_Aim of the task_
Reproduce the data exactly as given, except for any images.
[Data shown]
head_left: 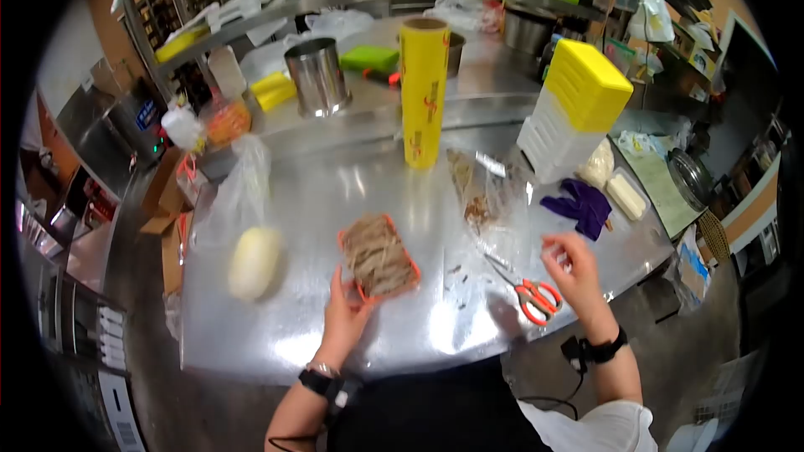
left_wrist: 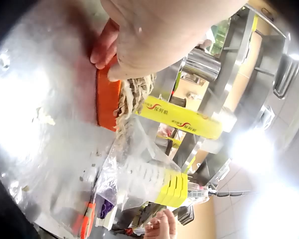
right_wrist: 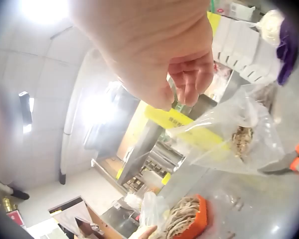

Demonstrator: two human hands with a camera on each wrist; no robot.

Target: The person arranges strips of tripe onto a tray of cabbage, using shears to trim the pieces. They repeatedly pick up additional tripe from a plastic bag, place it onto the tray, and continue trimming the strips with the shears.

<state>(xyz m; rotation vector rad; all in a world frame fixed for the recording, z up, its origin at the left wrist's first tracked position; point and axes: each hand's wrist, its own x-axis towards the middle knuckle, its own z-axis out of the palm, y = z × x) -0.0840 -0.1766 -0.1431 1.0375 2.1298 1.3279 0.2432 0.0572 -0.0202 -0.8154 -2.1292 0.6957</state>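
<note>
My left hand (head_left: 345,318) grips the near left corner of a small orange box (left_wrist: 108,102), its fingers on the box's wall. Heaped up to the rim are greyish-brown strips (head_left: 377,258). Over the right part of the table, my right hand (head_left: 576,272) hangs in the air with loosely bent fingers and holds nothing. Just left of that hand lie orange-handled scissors (head_left: 538,301), blades pointing away. Beyond them is a clear plastic bag (head_left: 494,201) with some brown bits inside. A pale, rounded, plastic-looking bundle (head_left: 255,264) sits left of the box.
A yellow cling-film roll (head_left: 423,96) stands upright at the back of the steel table (head_left: 318,184). Right of it rises a stack of white and yellow containers (head_left: 578,109), with a purple cloth (head_left: 579,208) in front. A steel pot (head_left: 316,75) stands on the rear ledge.
</note>
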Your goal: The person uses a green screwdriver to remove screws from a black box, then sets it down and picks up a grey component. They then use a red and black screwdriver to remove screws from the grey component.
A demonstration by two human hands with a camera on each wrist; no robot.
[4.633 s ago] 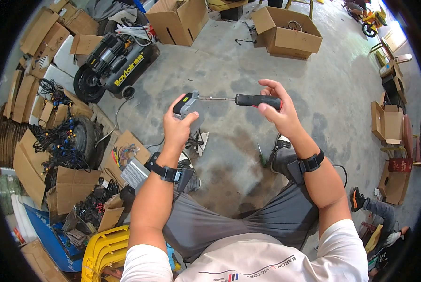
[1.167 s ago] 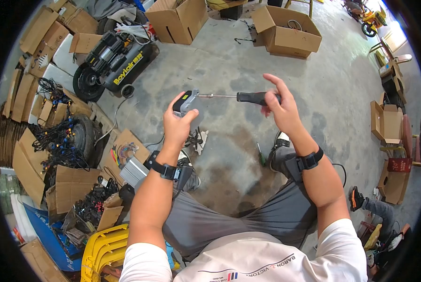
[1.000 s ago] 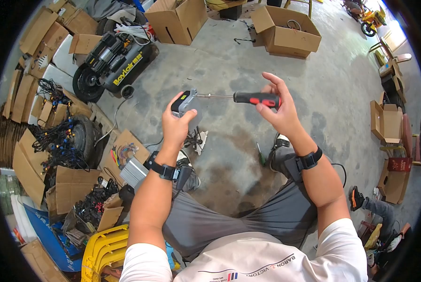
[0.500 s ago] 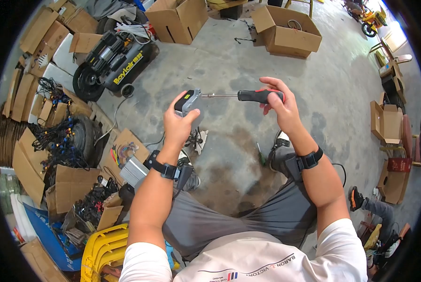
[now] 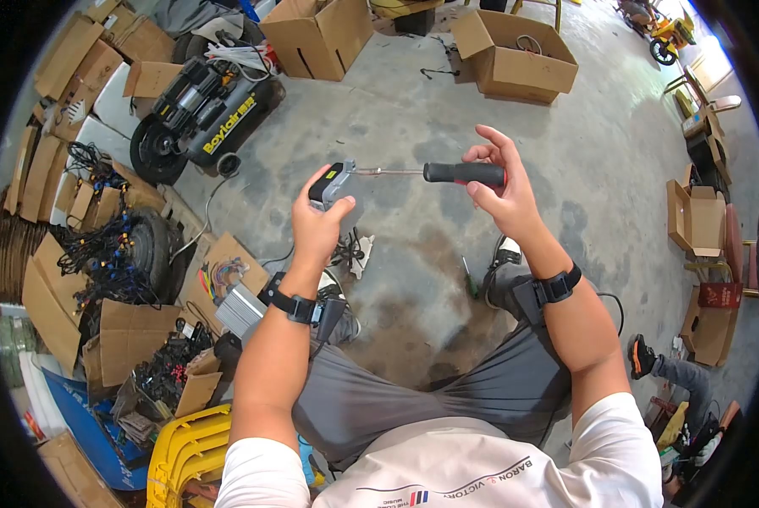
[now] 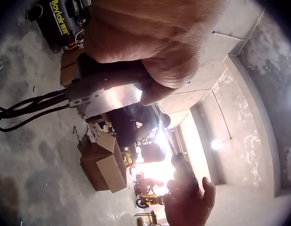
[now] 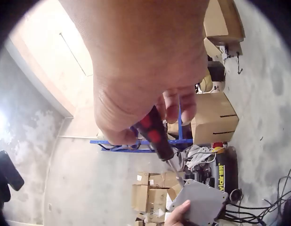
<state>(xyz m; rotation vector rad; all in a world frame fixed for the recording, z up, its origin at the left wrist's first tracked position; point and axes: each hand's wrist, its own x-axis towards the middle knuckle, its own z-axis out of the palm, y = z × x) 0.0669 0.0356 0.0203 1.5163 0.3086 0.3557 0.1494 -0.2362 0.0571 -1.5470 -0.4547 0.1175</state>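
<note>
A person's hands work in mid-air above a concrete floor (image 5: 413, 127), a grey housing and a screwdriver between them. The left hand (image 5: 318, 227) is clamped on the grey housing (image 5: 335, 184), just left of 12 o'clock in the head view, its thumb covering part of the casing. The right hand (image 5: 515, 199), toward 1 o'clock, holds the screwdriver (image 5: 460, 173) by its black-and-red handle, one finger raised clear. The hands are apart, joined only by the tool — its shaft lies nearly level, and its tip meets a corner of the housing. In the right wrist view the palm and wrist block part of the handle; dark cables (image 6: 35, 106) trail from the housing in the left wrist view.

Around them, the workshop is crowded. An air compressor (image 5: 231, 127) stands at 10 to 11 o'clock, with a cardboard box (image 5: 320, 42) between 11 and 12 and an open carton (image 5: 523, 72) at 1. Tangled wires (image 5: 100, 245) and a tyre (image 5: 152, 254) fill 9 o'clock, a finned metal block (image 5: 242, 311) sits at 8, and yellow plastic (image 5: 176, 453) at 7 to 8. A green-handled tool (image 5: 471, 281) lies beside the right shoe (image 5: 506, 252), between 3 and 4 o'clock — farther out, near 4, another person's leg (image 5: 688, 372) reaches in.
</note>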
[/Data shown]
_Response_
head_left: 
left_wrist: 
right_wrist: 

Demonstrator: two human hands with a camera on each wrist; no robot.

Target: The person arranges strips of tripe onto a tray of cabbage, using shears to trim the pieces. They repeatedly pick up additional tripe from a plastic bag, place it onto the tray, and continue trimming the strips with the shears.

<state>(xyz m; rotation vector rad; all in a world frame fixed for the recording, z up, its origin at the left wrist's first tracked position; point and axes: each hand's wrist, its own x-axis towards the middle knuckle, its own z-axis out of the palm, y = z × x) -0.0840 -0.1766 -0.1431 1.0375 2.1298 1.3279 0.2432 0.0572 -0.0202 -0.8154 -2.1292 0.6957</state>
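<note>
My left hand (head_left: 345,318) grips the near left corner of a small orange box (left_wrist: 108,102), its fingers on the box's wall. Heaped up to the rim are greyish-brown strips (head_left: 377,258). Over the right part of the table, my right hand (head_left: 576,272) hangs in the air with loosely bent fingers and holds nothing. Just left of that hand lie orange-handled scissors (head_left: 538,301), blades pointing away. Beyond them is a clear plastic bag (head_left: 494,201) with some brown bits inside. A pale, rounded, plastic-looking bundle (head_left: 255,264) sits left of the box.
A yellow cling-film roll (head_left: 423,96) stands upright at the back of the steel table (head_left: 318,184). Right of it rises a stack of white and yellow containers (head_left: 578,109), with a purple cloth (head_left: 579,208) in front. A steel pot (head_left: 316,75) stands on the rear ledge.
</note>
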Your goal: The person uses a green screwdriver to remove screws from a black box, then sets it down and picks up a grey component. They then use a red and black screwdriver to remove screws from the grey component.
A demonstration by two human hands with a camera on each wrist; no robot.
[4.633 s ago] 
[1.167 s ago] 
[1.000 s ago] 
[0.500 s ago] 
[now] 
[now] 
[now] 
<state>(xyz m; rotation vector rad; all in a world frame fixed for the recording, z up, its origin at the left wrist's first tracked position; point and axes: each hand's wrist, its own x-axis towards the middle knuckle, its own z-axis out of the palm, y = z × x) 0.0669 0.0356 0.0203 1.5163 0.3086 0.3557 0.1494 -0.2362 0.0571 -1.5470 -0.4547 0.1175</state>
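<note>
A person's hands work in mid-air above a concrete floor (image 5: 413, 127), a grey housing and a screwdriver between them. The left hand (image 5: 318, 227) is clamped on the grey housing (image 5: 335, 184), just left of 12 o'clock in the head view, its thumb covering part of the casing. The right hand (image 5: 515, 199), toward 1 o'clock, holds the screwdriver (image 5: 460, 173) by its black-and-red handle, one finger raised clear. The hands are apart, joined only by the tool — its shaft lies nearly level, and its tip meets a corner of the housing. In the right wrist view the palm and wrist block part of the handle; dark cables (image 6: 35, 106) trail from the housing in the left wrist view.

Around them, the workshop is crowded. An air compressor (image 5: 231, 127) stands at 10 to 11 o'clock, with a cardboard box (image 5: 320, 42) between 11 and 12 and an open carton (image 5: 523, 72) at 1. Tangled wires (image 5: 100, 245) and a tyre (image 5: 152, 254) fill 9 o'clock, a finned metal block (image 5: 242, 311) sits at 8, and yellow plastic (image 5: 176, 453) at 7 to 8. A green-handled tool (image 5: 471, 281) lies beside the right shoe (image 5: 506, 252), between 3 and 4 o'clock — farther out, near 4, another person's leg (image 5: 688, 372) reaches in.
</note>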

Nothing else is required to complete this exercise.